1. A high-yield Escherichia coli strain producing streptorubin, characterized in that, The engineered Escherichia coli strain was obtained by performing any of the following operations on the starting strain of Escherichia coli using a pHT series vector as the starting vector: (a) Sequential heterologous expression of the crtI, crtB, and crtE genes; (b) Sequential heterologous expression of the crtI, crtE, and crtB genes; (c) Sequential heterologous expression of the crtB, crtI, and crtE genes; (d) Sequential heterologous expression of the crtE, crtI, and crtB genes; (e) Sequential heterologous expression of the crtB, crtE, and crtI genes; (f) The crtE, crtB and crtI genes were expressed heterologously in sequence.

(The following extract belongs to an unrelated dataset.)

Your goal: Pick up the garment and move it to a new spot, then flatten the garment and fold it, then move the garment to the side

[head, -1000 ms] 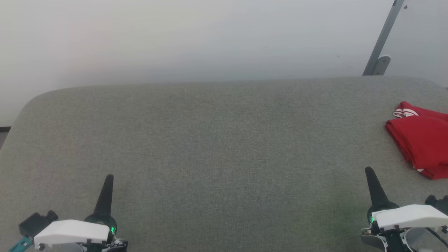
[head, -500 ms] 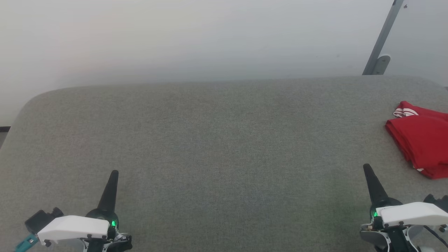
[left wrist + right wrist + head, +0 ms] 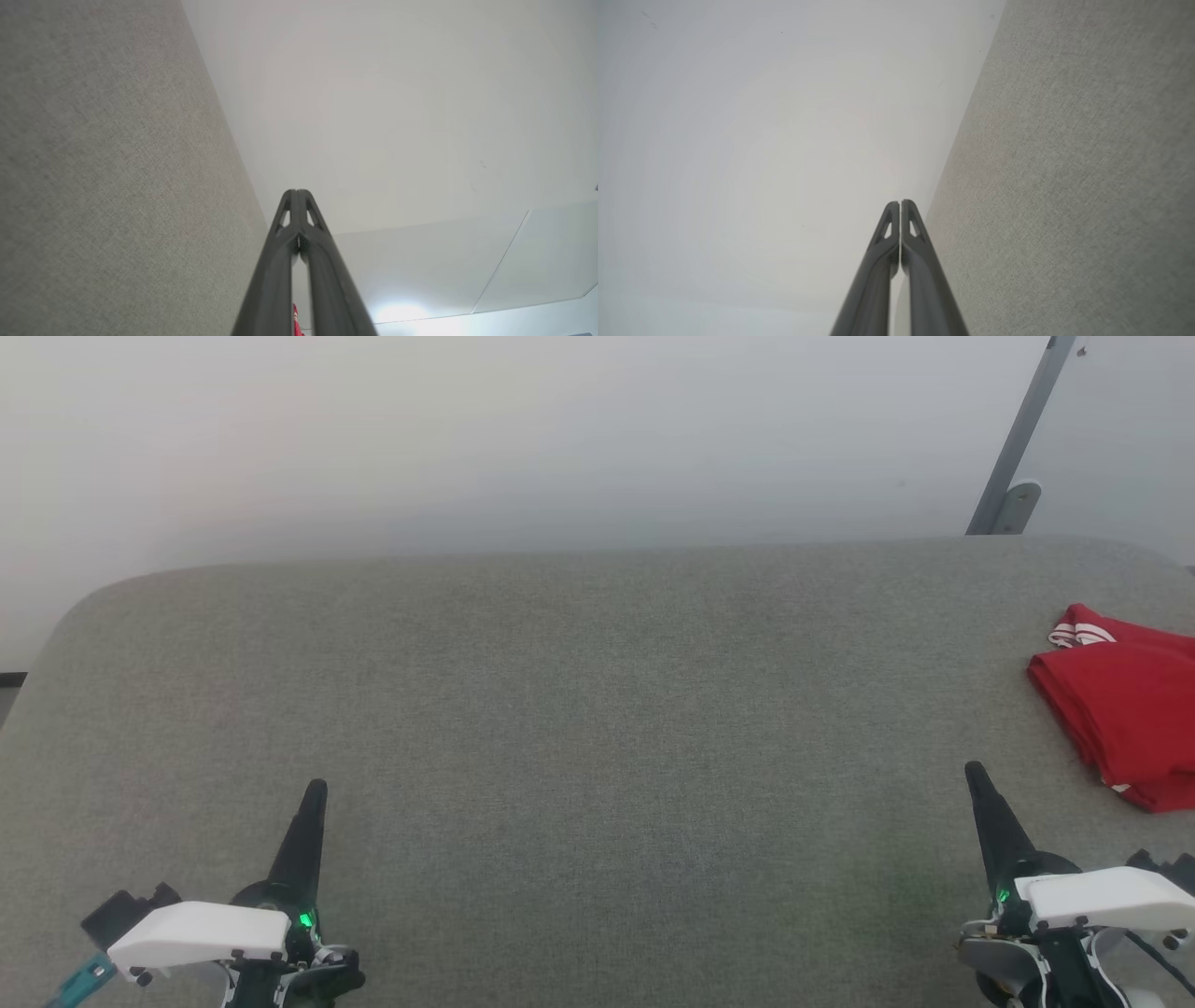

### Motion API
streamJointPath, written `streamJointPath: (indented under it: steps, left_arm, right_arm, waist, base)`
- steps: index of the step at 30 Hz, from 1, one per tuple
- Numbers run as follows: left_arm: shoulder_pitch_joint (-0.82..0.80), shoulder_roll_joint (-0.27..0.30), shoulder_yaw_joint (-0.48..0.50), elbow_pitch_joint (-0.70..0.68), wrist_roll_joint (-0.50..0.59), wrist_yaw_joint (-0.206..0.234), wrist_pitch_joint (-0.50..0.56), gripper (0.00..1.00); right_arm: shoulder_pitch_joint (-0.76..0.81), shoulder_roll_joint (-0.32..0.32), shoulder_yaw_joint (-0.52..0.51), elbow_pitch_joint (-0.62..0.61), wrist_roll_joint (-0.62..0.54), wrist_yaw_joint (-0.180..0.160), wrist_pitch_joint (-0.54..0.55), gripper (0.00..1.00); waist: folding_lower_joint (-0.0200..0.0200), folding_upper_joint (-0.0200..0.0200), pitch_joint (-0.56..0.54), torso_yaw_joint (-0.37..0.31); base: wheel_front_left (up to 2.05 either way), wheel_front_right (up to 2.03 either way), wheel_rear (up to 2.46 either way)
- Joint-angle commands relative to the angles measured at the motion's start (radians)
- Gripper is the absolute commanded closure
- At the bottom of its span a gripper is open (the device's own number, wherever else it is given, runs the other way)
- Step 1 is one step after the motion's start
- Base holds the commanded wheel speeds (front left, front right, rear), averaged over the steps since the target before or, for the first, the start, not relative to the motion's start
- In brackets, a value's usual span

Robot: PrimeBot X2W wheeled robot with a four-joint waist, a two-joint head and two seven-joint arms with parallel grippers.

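Red garment [image 3: 1125, 719] is lying folded at the right edge of the grey surface [image 3: 597, 709]. Both the left gripper [image 3: 318, 789] and right gripper [image 3: 975, 771] are hovering closed, empty.

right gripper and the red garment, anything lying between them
Nothing; in the head view a bare stretch of grey fabric surface lies between the right gripper and the garment.

Head view: high, facing forward and down over the grey fabric-covered table [image 3: 597, 728] to the pale plain wall [image 3: 467, 429]. Left wrist view: low and close over the table, rolled sideways, facing along the dark two-fingered left hand [image 3: 297, 192] toward the wall; table at its left. Right wrist view: same along the right hand [image 3: 900, 201], table at its right. All share table and wall.
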Motion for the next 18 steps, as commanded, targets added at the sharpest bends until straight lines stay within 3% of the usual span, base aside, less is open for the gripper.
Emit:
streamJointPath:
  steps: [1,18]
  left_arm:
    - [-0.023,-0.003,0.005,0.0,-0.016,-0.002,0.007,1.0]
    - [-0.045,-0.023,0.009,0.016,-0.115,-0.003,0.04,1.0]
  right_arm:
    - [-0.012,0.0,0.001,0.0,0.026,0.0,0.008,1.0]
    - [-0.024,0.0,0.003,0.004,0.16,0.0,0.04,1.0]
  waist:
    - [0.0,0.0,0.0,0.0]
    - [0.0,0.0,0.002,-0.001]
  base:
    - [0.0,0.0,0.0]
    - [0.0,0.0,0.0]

2. The engineered Escherichia coli strain with high streptorubin production according to claim 1, characterized in that: crtE is the geranylgeranyl pyrophosphate synthase gene crtE derived from Rhodobacter capsulatus, and its encoded amino acid sequence is shown in SEQ ID NO: 2; crtB is the phytoene synthase gene crtB derived from Rhodobacter capsulatus, and its encoded amino acid sequence is shown in SEQ ID NO: 4; crtI is the phytoene dehydrogenase gene crtI from Cereibacter sphaeroides, and its encoded amino acid sequence is shown in SEQ ID NO:

6.

3. The engineered Escherichia coli strain with high streptorubin production according to claim 2, characterized in that: The nucleotide sequence of the crtE gene is shown in SEQ ID NO: 1; The nucleotide sequence of the crtB gene is shown in SEQ ID NO: 3; The nucleotide sequence of the crtI gene is shown in SEQ ID NO:

5.

4. The engineered Escherichia coli strain with high streptorubin production according to any one of claims 1 to 3, characterized in that: The starting strain of Escherichia coli includes, but is not limited to, Escherichia coli BL21(DE3); Or, the starting carrier includes, but is not limited to, pHT01.

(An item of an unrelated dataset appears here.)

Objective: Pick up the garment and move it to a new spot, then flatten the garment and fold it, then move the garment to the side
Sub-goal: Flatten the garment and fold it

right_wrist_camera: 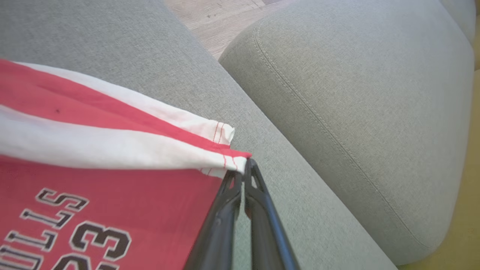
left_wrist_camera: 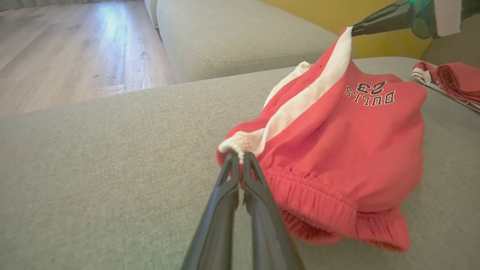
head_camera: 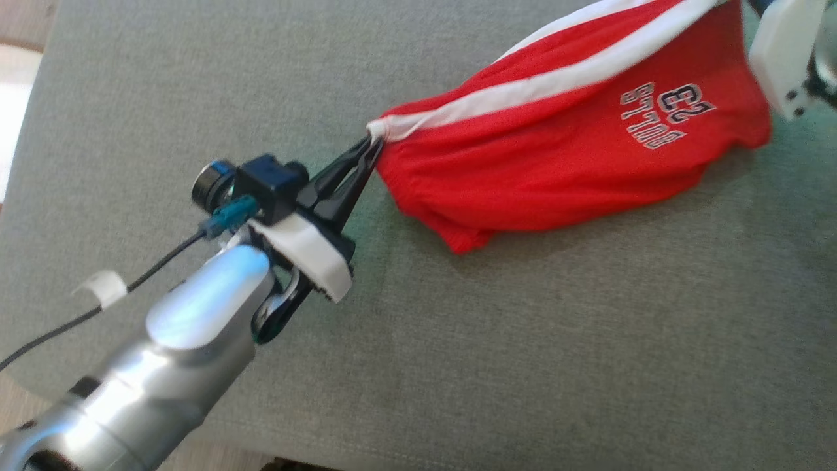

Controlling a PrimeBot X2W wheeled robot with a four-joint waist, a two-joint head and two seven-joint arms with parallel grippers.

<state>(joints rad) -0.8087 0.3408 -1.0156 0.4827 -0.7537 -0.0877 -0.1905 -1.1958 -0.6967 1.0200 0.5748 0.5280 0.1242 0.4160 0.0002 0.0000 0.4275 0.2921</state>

5. The engineered Escherichia coli strain with high streptorubin production according to any one of claims 1 to 3, characterized in that: Gene expression cassettes are constructed using the promoters Pgrac or PT7. And / or, when the gene is expressed heterologously, it also includes a ribosome binding site RBS1 that controls the expression of the crtE gene, a ribosome binding site RBS2 that controls the expression of the crtB gene, and a ribosome binding site RBS3 that controls the expression of the crtI gene; wherein, RBS includes BsRBS derived from Bacillus subtilis or EcRBS derived from Escherichia coli.

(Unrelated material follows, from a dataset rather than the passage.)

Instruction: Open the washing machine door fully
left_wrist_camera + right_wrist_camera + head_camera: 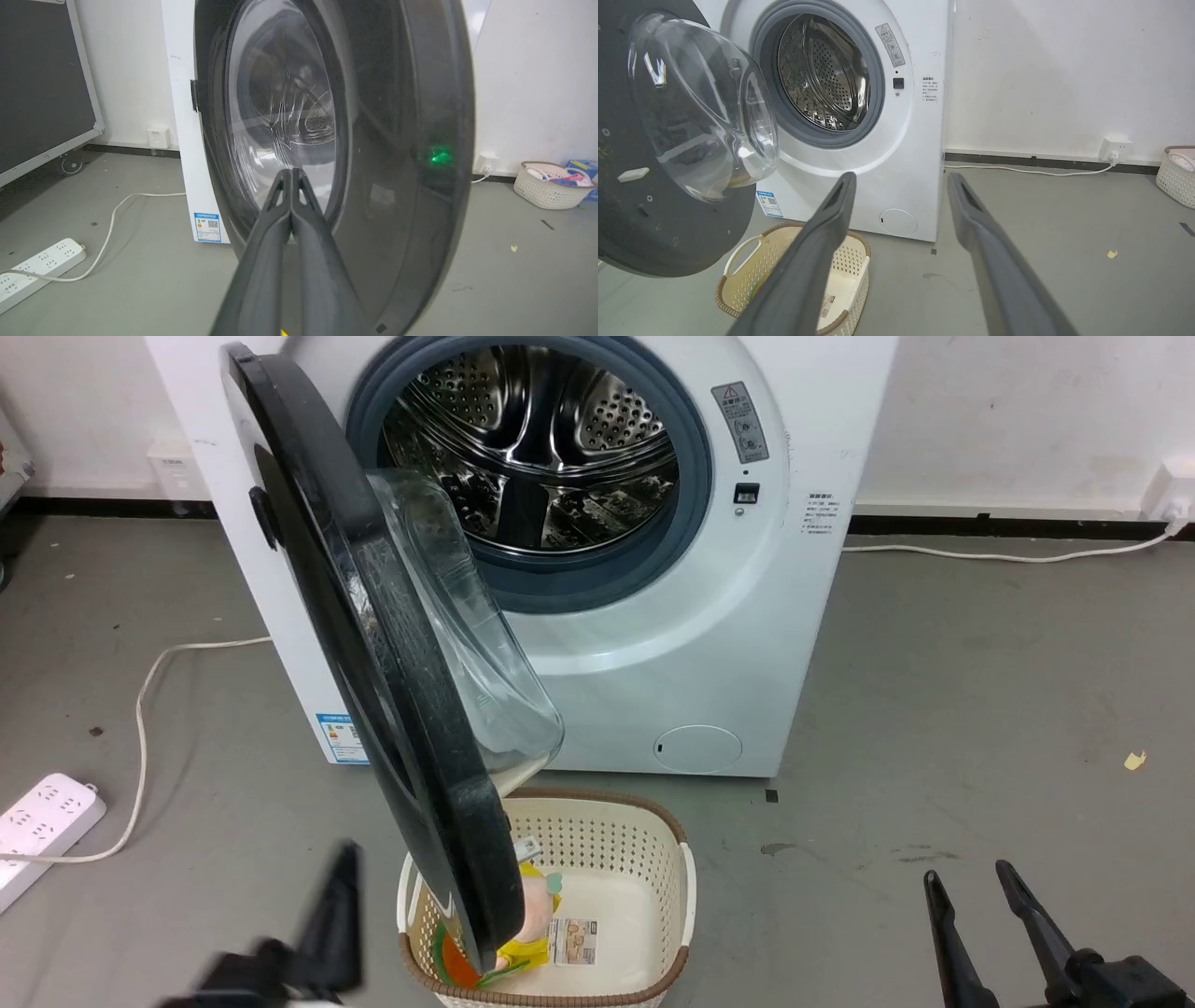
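Note:
The washing machine (672,644) stands against the back wall with its steel drum (541,439) exposed. The washing machine door (411,728) swings out towards me, edge-on in the head view, and its clear glass bowl (467,644) bulges to the right. My left gripper (345,868) is low on the left, outside the door, shut with nothing between its fingers. In the left wrist view its tips (292,173) point at the door's (387,140) outer face; contact cannot be told. My right gripper (971,887) stands open at the lower right, well clear of the door (668,233).
A cream laundry basket (616,831) with yellow and orange items sits on the floor under the door's lower edge. A white power strip (42,821) and its cable (140,709) lie at the left. Another basket (551,184) stands by the wall.

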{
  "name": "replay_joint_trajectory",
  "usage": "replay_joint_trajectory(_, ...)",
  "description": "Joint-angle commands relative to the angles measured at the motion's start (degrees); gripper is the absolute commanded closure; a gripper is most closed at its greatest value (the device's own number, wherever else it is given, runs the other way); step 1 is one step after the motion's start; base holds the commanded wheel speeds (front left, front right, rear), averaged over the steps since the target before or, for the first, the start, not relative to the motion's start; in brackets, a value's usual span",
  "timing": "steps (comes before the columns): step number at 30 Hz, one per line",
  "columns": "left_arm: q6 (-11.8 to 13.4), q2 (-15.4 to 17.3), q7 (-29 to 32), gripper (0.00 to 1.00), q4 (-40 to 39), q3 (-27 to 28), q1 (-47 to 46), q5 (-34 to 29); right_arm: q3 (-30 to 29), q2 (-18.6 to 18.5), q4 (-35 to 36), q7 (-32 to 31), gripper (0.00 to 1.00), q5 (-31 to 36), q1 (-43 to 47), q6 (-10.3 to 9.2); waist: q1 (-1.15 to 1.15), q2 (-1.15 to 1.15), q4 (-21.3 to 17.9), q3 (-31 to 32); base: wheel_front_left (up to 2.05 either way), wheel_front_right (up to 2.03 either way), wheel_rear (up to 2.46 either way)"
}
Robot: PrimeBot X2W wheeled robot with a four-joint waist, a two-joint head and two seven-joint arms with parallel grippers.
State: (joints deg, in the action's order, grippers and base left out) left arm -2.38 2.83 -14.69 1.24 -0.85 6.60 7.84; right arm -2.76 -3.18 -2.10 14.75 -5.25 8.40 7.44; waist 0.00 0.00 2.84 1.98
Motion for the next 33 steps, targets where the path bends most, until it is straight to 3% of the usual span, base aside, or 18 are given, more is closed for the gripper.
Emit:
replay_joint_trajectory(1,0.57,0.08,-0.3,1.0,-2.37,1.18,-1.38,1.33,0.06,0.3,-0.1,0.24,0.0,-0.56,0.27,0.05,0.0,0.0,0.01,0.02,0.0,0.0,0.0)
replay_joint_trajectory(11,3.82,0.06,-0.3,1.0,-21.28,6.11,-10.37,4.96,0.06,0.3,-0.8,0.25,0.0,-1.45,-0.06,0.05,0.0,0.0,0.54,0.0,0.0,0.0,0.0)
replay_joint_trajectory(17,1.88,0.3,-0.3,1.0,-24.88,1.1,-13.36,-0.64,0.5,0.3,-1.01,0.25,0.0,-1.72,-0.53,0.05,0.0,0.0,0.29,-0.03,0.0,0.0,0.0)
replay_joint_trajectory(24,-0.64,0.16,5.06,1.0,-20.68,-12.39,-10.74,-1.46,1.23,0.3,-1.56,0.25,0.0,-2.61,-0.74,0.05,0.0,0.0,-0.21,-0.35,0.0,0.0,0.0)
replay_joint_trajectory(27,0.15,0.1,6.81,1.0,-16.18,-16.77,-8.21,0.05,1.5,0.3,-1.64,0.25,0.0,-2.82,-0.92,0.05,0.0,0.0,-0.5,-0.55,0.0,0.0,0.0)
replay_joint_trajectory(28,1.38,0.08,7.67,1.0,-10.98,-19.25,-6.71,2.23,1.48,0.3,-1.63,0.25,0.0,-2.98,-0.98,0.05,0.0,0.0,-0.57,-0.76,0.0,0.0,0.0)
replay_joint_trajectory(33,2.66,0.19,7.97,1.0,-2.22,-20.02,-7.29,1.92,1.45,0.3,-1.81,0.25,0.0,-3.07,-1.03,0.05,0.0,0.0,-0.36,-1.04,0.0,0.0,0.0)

6. The engineered Escherichia coli strain with high streptorubin production according to claim 5, characterized in that: RBS1 includes BsRBS1 or EcRBS1, where BsRBS1: taaaggaggaa, EcRBS1: GATTTTTAGGAACAGTTAAGGAGGTTAATA; RBS2 includes BsRBS2 or EcRBS2, where BsRBS2: AAAGGAGGTG, EcRBS2: GAGTACAATAGAAATTAAAATCAGGAGGTCAACA; RBS3 includes BsRBS3 or EcRBS3, where BsRBS3 is: ATATTAGAGGAGGAG, and EcRBS3 is: AGATTTTAAATAACAATACTAAGGAGGTGCAAC.

7. The method for constructing the engineered Escherichia coli strain with high streptorubin production according to any one of claims 1 to 6, characterized in that, Includes the following steps: (1) Construct recombinant plasmids; (2) Transform the recombinant plasmid into Escherichia coli BL21(DE3) competent cells; (3) Screen and verify to obtain positive transformants containing the correct recombinant plasmid, thus obtaining the engineered Escherichia coli.

8. The application of the engineered Escherichia coli strain with high streptorubin production according to any one of claims 1 to 6, characterized in that, For any one or more of the following applications: (a) Application in the biosynthesis of streptorubin; (b) Application in the preparation of food additives, cosmetic ingredients or health products containing streptorubin.

9. A method for producing streptorubin, characterized in that, The step includes fermentation culture using the engineered Escherichia coli strain that produces high levels of streptorubin as described in any one of claims 1 to 6.

10. The method according to claim 9, characterized in that, Includes the following steps: Fermentation culture of the engineered Escherichia coli strain that produces high streptorubin according to any one of claims 1 to 6, and collection of fermentation products; Extract streptorubin from the fermentation product.